Le comédien lève le voile sur le processus de création d’un des plus beaux rôles de sa carrière.
Romain Duris est en couverture du nouveau numéro de Première pour Eiffel, un biopic original réalisé par Martin Bourboulon (Papa ou maman). Voici un extrait de notre dossier spécial consacré au film, dans lequel le comédien nous raconte comment il s'est glissé dans le costume de Gustave Eiffel.
Sommaire de Première n°517 : Romain Duris, Eiffel, Steve McQueen, Louise Bourgoin, Daft Punk, Joe Carnahan..."Tout commence par la proposition de Martin [Bourboulon]. J’aime l’énergie qu’il déploie quand il me parle de ce projet fou mêlant la construction de la tour Eiffel et l’histoire d’amour qui l’aurait inspirée. Ça me parle immédiatement. D’abord parce que, depuis l’enfance, la tour Eiffel me fascine, mais surtout parce que j’adore cette idée de l’ingénieur précurseur. Eiffel, c’est le Steve Jobs de l’époque, il est au coeur d’un récit puissamment romanesque et moderne.
Je commence à travailler sur Gustave Eiffel en lisant énormément de choses sur lui. Et ce qui me frappe, c’est que tous ces ouvrages parlent de ses créations mais assez peu de sa vie intime. Le scénario d’Eiffel va m’inciter à suivre la même voie. En créant mon personnage, je me fiche de savoir s’il avait un ego démesuré ou non. Je suis la logique de ce que montre le film : un fonceur,
un homme capable de haranguer les foules, d’aller au bout d’un projet aussi dingue que cette tour, tout en ayant au fond de lui cette fragilité liée à un amour impossible. En faisant ces recherches, j’ai conscience que je me crée un bagage dont, sur le plateau, je vais devoir me libérer pour suivre la dynamique forte qui découle du scénario. Lâcher les chevaux pour jouer un film qui avance à toute allure. S’enfermer dans une construction trop puissante du personnage aurait gâché tout ça. Le but est, à l’inverse, de rester spontané, dans l’instant.

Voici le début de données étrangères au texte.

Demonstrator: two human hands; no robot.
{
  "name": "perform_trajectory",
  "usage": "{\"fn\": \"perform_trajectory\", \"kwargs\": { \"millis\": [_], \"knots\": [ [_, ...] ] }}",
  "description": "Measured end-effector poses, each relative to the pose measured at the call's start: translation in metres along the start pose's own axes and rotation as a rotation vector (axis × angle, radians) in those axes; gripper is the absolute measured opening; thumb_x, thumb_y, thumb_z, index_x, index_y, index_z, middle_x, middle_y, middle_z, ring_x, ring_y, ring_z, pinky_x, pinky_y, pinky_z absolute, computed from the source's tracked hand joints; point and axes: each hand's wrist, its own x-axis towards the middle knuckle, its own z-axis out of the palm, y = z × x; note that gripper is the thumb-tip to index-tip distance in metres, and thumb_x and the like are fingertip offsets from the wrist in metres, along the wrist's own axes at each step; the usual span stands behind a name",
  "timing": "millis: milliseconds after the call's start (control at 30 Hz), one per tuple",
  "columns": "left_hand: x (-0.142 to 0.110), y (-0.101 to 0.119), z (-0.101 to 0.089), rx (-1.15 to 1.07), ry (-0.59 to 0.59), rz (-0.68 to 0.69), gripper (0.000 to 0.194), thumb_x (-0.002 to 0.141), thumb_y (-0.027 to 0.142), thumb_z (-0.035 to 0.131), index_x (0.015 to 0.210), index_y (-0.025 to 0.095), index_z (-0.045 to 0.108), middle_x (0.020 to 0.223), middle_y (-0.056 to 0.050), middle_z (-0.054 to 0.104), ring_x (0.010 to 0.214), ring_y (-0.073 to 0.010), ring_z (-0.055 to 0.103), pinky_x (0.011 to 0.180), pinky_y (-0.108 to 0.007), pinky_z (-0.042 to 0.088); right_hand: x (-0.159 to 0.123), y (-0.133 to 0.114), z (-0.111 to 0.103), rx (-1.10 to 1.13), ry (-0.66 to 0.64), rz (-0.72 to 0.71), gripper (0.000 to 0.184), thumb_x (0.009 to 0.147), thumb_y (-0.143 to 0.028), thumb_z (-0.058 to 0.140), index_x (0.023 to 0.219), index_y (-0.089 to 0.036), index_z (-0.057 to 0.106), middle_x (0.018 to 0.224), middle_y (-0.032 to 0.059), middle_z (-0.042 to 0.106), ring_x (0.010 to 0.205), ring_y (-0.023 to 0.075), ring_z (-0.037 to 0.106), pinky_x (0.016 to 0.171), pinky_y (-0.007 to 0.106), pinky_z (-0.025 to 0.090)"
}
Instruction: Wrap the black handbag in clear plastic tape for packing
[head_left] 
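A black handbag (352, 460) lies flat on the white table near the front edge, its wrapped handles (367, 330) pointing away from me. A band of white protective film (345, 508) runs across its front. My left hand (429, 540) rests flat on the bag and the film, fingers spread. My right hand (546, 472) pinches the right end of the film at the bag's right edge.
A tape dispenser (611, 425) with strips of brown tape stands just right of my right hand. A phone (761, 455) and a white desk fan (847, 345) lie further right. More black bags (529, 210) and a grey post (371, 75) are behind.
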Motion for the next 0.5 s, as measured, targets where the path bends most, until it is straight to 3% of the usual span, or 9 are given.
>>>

Le fait que Martin n’aime pas les répétitions me convient donc parfaitement. Le numérique permet de tenter des choses directement sur le plateau. C’est essentiel de s’autoriser à avoir des accidents dans ce type de film historique à gros budget. Martin permet cette liberté-là car il en est client. Et son expérience en comédie lui donne une expertise en matière de rythme. Et puis il y a Emma [Mackey] ! Elle représente tout ce que j’aime chez une comédienne. Aussi à l’aise dans l’énergie physique de la gaieté que dans les scènes les plus dramatiques où elle délivre une émotion pure et belle.

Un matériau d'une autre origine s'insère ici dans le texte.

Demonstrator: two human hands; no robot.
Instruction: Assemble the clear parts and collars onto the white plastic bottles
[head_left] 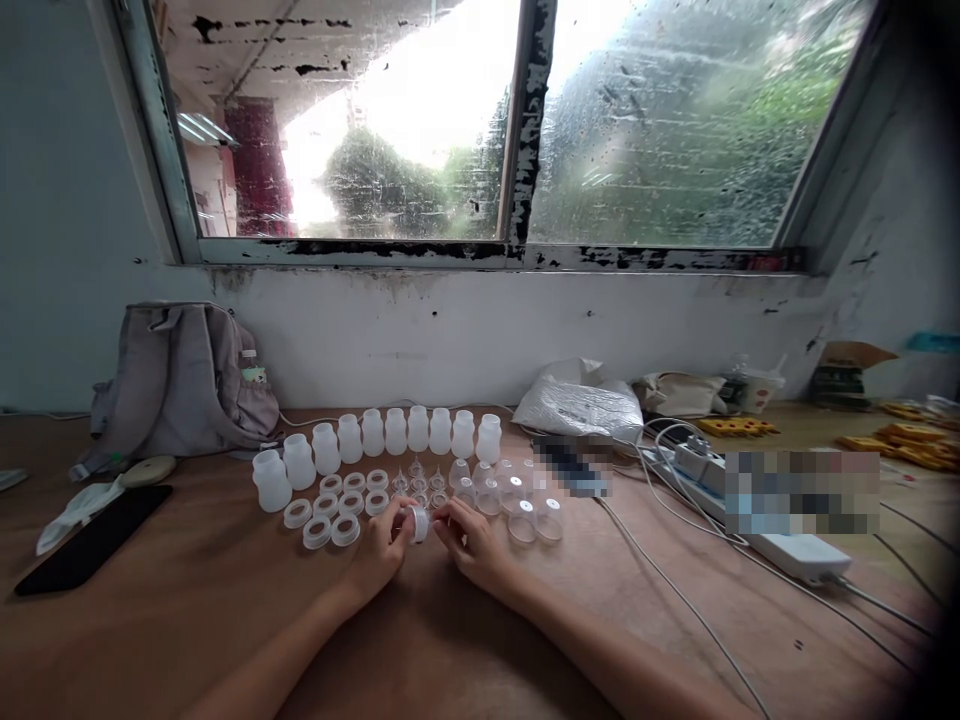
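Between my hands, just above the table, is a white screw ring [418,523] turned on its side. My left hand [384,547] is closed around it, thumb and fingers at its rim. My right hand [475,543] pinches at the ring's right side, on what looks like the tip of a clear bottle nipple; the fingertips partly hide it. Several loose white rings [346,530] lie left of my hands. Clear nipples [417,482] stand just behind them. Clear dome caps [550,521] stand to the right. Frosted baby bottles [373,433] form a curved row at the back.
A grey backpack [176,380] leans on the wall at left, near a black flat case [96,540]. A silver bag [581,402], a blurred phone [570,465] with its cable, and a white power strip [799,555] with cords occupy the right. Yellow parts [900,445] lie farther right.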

Quand tu joues avec elle, tu es porté. Dans tout ce processus, les costumes jouent un rôle important : on a tout de suite été d’accord avec Martin pour ne pas se laisser enfermer par l’obsession de la crédibilité de la reconstitution historique. Rester libres dans la coupe des vêtements et la manière de les porter. La chemise ouverte parfois, les cheveux pas forcément peignés… Il ne faut jamais perdre de vue qu’Eiffel est un artiste. Donc s’il est chic quand il se retrouve en représentation, il faut s’autoriser à le déstructurer dès qu’il travaille. Je n’avais pas envie d’être guindé.

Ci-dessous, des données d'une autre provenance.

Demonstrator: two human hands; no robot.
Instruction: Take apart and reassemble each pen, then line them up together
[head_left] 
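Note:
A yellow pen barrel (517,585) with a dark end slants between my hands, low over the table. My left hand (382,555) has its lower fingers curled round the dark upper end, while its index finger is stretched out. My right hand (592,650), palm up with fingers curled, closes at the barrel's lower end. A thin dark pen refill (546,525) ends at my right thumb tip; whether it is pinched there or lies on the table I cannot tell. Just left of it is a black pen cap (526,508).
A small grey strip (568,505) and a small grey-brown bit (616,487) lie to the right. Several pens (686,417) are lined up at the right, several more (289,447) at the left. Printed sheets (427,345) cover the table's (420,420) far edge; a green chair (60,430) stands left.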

Le tournage s’est déroulé en deux parties, la deuxième juste à la fin du premier confinement. Vanessa van Zuylen avait fait ce pari qu’on soit prêts à repartir dès que tout allait rouvrir. On ne savait pas précisément quand, mais comme acteur, dans ces moments suspendus, il faut toujours se mettre dans la tête que l’on va jouer. Cette pandémie a encore renforcé notre motivation : exercer son métier même avec les tests, les gels… était un luxe à ce moment-là. Pour créer Eiffel plus jeune, il faut faire confiance à la situation, à la fougue de ces moments où il débarque chez les parents d’Adrienne réclamer du bois pour la construction du pont de Bordeaux. C’est comme un nouveau film qui redémarre sans besoin d’aller-retour dans ma tête avec ce qu’on a déjà tourné. Ce film a été une épopée et j’ai été comblé de retrouver à l’écran le souffle qui a accompagné sa création."